→ Exercise data:
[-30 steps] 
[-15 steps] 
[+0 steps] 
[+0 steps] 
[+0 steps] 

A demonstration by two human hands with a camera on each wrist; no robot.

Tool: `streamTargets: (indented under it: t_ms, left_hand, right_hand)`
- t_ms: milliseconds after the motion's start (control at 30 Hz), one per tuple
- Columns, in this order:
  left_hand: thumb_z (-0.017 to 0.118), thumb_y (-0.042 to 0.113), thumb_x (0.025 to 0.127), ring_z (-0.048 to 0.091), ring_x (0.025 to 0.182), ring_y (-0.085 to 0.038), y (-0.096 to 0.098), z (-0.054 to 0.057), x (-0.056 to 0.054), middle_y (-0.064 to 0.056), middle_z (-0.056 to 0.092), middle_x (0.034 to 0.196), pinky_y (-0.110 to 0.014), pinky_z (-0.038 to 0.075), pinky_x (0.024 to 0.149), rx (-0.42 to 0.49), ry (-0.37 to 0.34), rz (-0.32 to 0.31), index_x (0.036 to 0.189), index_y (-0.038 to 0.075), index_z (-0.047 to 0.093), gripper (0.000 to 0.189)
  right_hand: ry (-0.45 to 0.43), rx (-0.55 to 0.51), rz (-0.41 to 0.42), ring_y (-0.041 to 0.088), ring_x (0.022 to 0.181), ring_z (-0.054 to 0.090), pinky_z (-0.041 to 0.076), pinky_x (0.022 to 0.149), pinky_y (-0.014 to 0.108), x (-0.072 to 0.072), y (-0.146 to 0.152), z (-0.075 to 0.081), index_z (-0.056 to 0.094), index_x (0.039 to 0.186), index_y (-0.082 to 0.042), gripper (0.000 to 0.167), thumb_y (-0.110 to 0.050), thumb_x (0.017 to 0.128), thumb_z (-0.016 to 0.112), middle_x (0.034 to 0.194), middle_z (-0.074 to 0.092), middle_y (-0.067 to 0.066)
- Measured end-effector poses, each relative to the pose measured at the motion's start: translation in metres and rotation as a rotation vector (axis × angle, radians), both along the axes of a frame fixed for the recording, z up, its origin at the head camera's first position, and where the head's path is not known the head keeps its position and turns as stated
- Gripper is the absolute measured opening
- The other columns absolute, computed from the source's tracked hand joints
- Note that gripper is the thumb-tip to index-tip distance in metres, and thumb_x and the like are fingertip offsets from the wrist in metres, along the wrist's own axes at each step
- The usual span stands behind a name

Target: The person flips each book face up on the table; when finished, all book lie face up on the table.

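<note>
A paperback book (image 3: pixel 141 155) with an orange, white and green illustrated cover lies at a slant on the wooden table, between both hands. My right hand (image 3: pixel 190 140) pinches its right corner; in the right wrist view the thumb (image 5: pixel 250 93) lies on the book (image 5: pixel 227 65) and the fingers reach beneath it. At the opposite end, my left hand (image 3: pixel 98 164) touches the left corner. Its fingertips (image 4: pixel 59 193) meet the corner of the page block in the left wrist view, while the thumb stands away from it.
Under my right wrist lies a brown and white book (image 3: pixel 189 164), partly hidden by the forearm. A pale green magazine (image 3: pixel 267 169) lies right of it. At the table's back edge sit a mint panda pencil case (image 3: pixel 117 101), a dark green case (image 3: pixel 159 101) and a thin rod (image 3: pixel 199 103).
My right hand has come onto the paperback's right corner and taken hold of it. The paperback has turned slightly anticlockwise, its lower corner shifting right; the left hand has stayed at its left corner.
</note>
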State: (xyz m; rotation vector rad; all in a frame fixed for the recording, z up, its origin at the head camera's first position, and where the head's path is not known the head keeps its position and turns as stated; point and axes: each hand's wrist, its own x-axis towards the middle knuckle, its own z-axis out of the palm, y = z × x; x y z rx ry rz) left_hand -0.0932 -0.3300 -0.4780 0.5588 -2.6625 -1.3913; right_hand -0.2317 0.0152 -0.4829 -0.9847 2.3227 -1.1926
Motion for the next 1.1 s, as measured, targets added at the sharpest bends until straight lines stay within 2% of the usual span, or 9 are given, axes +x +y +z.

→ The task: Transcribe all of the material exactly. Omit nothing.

→ Result for this exercise:
[-30 steps] 
[-15 steps] 
[+0 steps] 
[+0 steps] 
[+0 steps] 

A demonstration by two human hands with a camera on each wrist; no robot.

Tool: `streamTargets: (indented under it: t_ms, left_hand, right_hand)`
- t_ms: milliseconds after the motion's start (control at 30 Hz), one per tuple
- Columns, in this order:
  left_hand: thumb_z (-0.017 to 0.118), thumb_y (-0.042 to 0.113), thumb_x (0.025 to 0.127), ring_z (-0.048 to 0.091), ring_x (0.025 to 0.182), ring_y (-0.085 to 0.038), y (-0.096 to 0.098), z (-0.054 to 0.057), x (-0.056 to 0.054), middle_y (-0.064 to 0.056), middle_z (-0.056 to 0.092), middle_x (0.034 to 0.196), pinky_y (-0.110 to 0.014), pinky_z (-0.038 to 0.075), pinky_x (0.024 to 0.149), rx (-0.42 to 0.49), ry (-0.37 to 0.34), rz (-0.32 to 0.31), index_x (0.036 to 0.189), index_y (-0.038 to 0.075), index_z (-0.047 to 0.093), gripper (0.000 to 0.189)
  right_hand: ry (-0.45 to 0.43), rx (-0.55 to 0.51), rz (-0.41 to 0.42), ring_y (-0.041 to 0.088), ring_x (0.022 to 0.181), ring_z (-0.054 to 0.090), pinky_z (-0.041 to 0.076), pinky_x (0.022 to 0.149), pinky_y (-0.014 to 0.108), x (-0.072 to 0.072), y (-0.146 to 0.152), z (-0.075 to 0.081), index_z (-0.056 to 0.094), index_x (0.039 to 0.186), index_y (-0.082 to 0.042), gripper (0.000 to 0.167), thumb_y (-0.110 to 0.050), thumb_x (0.017 to 0.128), thumb_z (-0.016 to 0.112), middle_x (0.034 to 0.194), middle_z (-0.074 to 0.092), middle_y (-0.067 to 0.066)
- Measured end-effector poses, each relative to the pose measured at the motion's start: translation in metres and rotation as a rotation vector (axis × angle, radians), both along the axes of a frame fixed for the recording, z up, its origin at the head camera's first position, and where the head's path is not known the head keeps its position and turns as stated
- Gripper is the absolute measured opening
- The other columns absolute, computed from the source's tracked hand joints
- Note that gripper is the thumb-tip to index-tip distance in metres, and thumb_x and the like are fingertip offsets from the wrist in metres, along the wrist's own axes at each step
- The usual span stands behind a name

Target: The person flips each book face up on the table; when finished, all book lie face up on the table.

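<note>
A paperback book (image 3: pixel 141 155) with an orange, white and green illustrated cover lies at a slant on the wooden table, between both hands. My right hand (image 3: pixel 190 140) pinches its right corner; in the right wrist view the thumb (image 5: pixel 250 93) lies on the book (image 5: pixel 227 65) and the fingers reach beneath it. At the opposite end, my left hand (image 3: pixel 98 164) touches the left corner. Its fingertips (image 4: pixel 59 193) meet the corner of the page block in the left wrist view, while the thumb stands away from it.
Under my right wrist lies a brown and white book (image 3: pixel 189 164), partly hidden by the forearm. A pale green magazine (image 3: pixel 267 169) lies right of it. At the table's back edge sit a mint panda pencil case (image 3: pixel 117 101), a dark green case (image 3: pixel 159 101) and a thin rod (image 3: pixel 199 103).
My right hand has come onto the paperback's right corner and taken hold of it. The paperback has turned slightly anticlockwise, its lower corner shifting right; the left hand has stayed at its left corner.
</note>
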State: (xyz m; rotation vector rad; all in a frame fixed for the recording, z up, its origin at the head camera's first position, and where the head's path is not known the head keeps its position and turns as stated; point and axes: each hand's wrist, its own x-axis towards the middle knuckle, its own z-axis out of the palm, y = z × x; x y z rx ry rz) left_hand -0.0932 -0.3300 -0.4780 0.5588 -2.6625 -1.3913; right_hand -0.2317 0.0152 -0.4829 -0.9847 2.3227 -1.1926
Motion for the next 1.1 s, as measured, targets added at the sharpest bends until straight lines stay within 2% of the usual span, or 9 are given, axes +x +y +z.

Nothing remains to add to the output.